* **WORK TO COMPLETE**
Please output, without any change, the lines of the material below from the very first through the one with "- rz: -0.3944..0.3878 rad".

* **DATASET EXCERPT**

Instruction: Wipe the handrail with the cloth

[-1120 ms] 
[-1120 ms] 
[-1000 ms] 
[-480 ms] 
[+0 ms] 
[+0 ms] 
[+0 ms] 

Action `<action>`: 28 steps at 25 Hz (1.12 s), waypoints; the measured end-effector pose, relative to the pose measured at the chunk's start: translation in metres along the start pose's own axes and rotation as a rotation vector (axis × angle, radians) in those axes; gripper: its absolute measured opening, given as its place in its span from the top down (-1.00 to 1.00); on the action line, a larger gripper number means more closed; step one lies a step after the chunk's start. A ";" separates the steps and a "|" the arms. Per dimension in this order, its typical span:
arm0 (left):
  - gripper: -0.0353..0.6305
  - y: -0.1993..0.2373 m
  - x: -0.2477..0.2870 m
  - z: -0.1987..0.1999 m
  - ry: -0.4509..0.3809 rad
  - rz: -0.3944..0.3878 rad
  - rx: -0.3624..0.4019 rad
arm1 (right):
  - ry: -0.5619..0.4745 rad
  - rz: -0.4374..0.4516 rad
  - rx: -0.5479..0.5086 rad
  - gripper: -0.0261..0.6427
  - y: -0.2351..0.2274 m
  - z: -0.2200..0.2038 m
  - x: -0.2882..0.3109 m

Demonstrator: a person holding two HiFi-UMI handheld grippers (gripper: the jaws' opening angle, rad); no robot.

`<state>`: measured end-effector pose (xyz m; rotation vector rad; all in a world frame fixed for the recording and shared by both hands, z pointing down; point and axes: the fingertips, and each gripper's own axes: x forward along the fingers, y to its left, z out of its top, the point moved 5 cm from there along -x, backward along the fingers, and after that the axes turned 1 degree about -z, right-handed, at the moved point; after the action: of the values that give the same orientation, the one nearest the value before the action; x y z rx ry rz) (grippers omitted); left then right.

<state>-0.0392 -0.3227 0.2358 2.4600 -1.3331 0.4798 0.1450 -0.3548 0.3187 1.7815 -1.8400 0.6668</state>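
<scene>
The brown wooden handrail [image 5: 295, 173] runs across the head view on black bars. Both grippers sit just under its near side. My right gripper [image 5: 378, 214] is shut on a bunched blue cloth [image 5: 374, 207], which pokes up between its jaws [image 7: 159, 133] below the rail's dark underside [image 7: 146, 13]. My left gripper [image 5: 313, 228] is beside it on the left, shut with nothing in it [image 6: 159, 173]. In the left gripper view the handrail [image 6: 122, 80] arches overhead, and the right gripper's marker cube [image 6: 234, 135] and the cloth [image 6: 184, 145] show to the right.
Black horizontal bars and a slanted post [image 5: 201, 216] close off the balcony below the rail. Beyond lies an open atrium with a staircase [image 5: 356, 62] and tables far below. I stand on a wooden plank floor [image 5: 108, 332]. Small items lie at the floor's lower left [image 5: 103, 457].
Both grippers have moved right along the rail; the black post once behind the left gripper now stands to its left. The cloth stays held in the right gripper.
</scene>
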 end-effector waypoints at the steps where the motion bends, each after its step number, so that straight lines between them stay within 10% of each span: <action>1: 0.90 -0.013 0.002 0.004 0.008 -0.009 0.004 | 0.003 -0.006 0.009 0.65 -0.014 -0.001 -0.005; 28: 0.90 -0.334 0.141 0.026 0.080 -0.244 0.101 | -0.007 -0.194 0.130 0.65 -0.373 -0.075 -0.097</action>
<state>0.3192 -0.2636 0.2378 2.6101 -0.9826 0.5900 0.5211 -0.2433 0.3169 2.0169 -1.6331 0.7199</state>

* **EXERCISE RESPONSE**
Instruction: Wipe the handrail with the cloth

[-1120 ms] 
[-1120 ms] 
[-1000 ms] 
[-480 ms] 
[+0 ms] 
[+0 ms] 
[+0 ms] 

Action `<action>`: 28 steps at 25 Hz (1.12 s), waypoints; the measured end-effector pose, relative to the pose measured at the chunk's start: translation in metres along the start pose's own axes and rotation as a rotation vector (axis × angle, radians) in those axes; gripper: its absolute measured opening, given as its place in its span from the top down (-1.00 to 1.00); on the action line, a larger gripper number means more closed; step one lies a step after the chunk's start. A ";" separates the steps and a "|" the arms. Per dimension in this order, its typical span:
arm0 (left):
  - gripper: -0.0353..0.6305
  - y: -0.1993..0.2373 m
  - x: -0.2477..0.2870 m
  - z: -0.1987..0.1999 m
  - ry: -0.4509..0.3809 rad
  - rz: -0.3944..0.3878 rad

The answer has been given, and the exercise is done.